Figure 4. Significant increase in the prevalence of high-frequency theta oscillations during fast compared to slow movement

(A) Colormap shows percentage of time with significant oscillations (p-episode) in the frequency range indicated on the x axis averaged across trials for each clinically labeled channel in the left and right entorhinal cortex (LEC, REC) and left and right hippocampus (LHIP and RHIP) from all participants (electrode 1: most distal, electrode 4: most proximal; The electrodes were implanted orthogonal to the surface of the brain, thus distal and proximal correspond to deeper and shallower contacts respectively). Channel names are labeled clinically; for a detailed description of the localizations, see Table S3. Data are normalized by the maximum value for each channel, within each condition, for visibility purposes (range: 0–1). Brighter colors indicate larger values as demonstrated by the colorbars. Throughout this figure, red shades and blue shades correspond to fast and slow movements respectively. Also, note that for each participant, channels are sorted based on the frequency with maximum prevalence during fast movements, i.e. the frequency with maximum p-episodes in each channel increases from top to bottom rows. Left: Shown are normalized p-episodes during fast movement. Lighter shades indicate higher values here and throughout figures (N_trials for participants P1, P2, P5 and P3 (congenitally blind) were 7, 5, 9 and 7 respectively). Right: Same as (left) but during movement at slow speeds. (B) Percentage of time with significant oscillations (across all trials and channels; shown are mean ± s.e.m) during fast movements (red) versus slow movements (blue) in 3 sighted participants (top, N_{trials×channels}=84) and 1 congenitally blind participant (bottom, N_{trials×channels}=28). Black horizontal lines indicate regions with significant difference in p-episodes between fast and slow movement conditions (p < 0.05, clustered-based permutation test). Values below 4 Hz (lower range of the analog bandpass filter) are marked with shaded gray areas. See also Figures S3, S4, S5, and Table S3.

Figure 5. Theta oscillations are more prevalent during head-scanning behavior

(A) Example raw iEEG trace (gray) from a participant (P5) overlaid with filtered (3–12Hz) theta oscillations (blue) while he walked down the same path with and without head-scanning left and right. Green trace demonstrates the angular velocity of the head. (B) The participant was able to perform the task and periods with head-scanning behavior (red) manifested higher head angular speed (dashed line denotes the median value). (C) Head-scanning behavior resulted in higher presence of theta oscillations (red curve: p-episode = 21.73±4.47% at peak frequency of 7.75Hz) compared to periods when the participant walked looking at a fixed target (blue curve; p-episode = 10.09±3.85% at 7.75Hz). Shown are the mean ± s.e.m. values. Values below 4 Hz (lower range of the analog bandpass filter) are marked with shaded gray areas.
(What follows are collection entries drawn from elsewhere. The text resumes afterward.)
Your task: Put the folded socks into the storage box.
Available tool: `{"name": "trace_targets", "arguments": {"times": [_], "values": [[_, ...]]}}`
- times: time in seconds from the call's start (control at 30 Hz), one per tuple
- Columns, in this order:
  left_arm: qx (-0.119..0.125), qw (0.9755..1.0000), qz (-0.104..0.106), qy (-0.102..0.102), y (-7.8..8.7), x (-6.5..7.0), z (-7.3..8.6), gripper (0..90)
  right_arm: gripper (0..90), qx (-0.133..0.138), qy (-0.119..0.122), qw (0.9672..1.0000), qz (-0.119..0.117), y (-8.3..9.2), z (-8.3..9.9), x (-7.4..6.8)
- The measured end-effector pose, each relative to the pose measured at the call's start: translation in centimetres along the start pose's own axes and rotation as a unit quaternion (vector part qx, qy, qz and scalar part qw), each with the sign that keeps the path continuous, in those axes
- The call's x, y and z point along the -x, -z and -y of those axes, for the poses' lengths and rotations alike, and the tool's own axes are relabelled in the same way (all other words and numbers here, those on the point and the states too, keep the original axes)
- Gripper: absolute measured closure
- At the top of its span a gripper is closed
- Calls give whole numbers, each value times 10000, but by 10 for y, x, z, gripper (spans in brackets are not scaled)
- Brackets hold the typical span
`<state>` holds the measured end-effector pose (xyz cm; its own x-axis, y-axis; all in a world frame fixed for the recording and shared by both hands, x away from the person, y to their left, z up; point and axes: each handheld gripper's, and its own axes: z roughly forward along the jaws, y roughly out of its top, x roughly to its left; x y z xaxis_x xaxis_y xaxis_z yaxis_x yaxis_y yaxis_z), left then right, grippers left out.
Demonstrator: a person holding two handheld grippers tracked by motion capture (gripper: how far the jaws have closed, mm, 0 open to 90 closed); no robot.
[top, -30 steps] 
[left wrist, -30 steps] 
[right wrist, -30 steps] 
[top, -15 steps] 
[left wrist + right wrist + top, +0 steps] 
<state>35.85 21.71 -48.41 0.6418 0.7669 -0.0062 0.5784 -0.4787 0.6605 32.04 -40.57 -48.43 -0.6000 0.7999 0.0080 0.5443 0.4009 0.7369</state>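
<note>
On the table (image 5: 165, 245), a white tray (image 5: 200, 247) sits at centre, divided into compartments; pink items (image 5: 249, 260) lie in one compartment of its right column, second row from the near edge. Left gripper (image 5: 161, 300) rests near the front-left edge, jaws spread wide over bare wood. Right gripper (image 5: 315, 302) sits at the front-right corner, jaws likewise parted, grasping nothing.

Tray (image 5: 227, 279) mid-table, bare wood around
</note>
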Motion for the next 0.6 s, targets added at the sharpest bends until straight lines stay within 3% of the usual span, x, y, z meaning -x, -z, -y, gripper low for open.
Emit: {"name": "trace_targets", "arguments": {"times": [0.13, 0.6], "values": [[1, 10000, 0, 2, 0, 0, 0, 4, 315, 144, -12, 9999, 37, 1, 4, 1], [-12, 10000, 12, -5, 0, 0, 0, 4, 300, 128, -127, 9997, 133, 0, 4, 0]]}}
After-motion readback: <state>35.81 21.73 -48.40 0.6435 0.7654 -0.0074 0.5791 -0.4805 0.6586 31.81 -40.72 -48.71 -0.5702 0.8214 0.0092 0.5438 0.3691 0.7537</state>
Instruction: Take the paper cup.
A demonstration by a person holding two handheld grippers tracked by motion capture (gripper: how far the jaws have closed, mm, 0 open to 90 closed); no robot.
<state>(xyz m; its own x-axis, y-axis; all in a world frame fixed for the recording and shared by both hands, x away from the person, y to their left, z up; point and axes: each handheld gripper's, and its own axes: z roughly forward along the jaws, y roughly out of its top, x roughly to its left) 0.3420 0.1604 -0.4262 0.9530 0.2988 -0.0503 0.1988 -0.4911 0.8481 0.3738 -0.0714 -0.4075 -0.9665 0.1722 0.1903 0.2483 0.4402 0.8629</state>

Figure 6. Duration of theta bouts is similar during fast and slow movements

(A) Colormaps indicate percentage of time with significant oscillations (p-episodes) in each frequency (averaged across trials, channels and participants) assuming varying number of minimum cycles for detection (y-axis). Red and blue color schemes correspond to fast and slow movements respectively, here and throughout the figure. Number at the top right corner indicates range. (B) Duration of significant oscillations at each frequency is shown as mean ± s.e.m across all trials and channels. There was no significant difference between the duration of the bouts between fast (red) and slow (blue) movements. However, note that in the congenitally blind participant (right), the duration of theta bouts (0.57s at peak frequency of 7.75Hz) were longer than those in the sighted participants (left, 0.44s at peak frequency of 7.25Hz). Values below 4 Hz (lower range of the analog bandpass filter) are marked with shaded gray areas.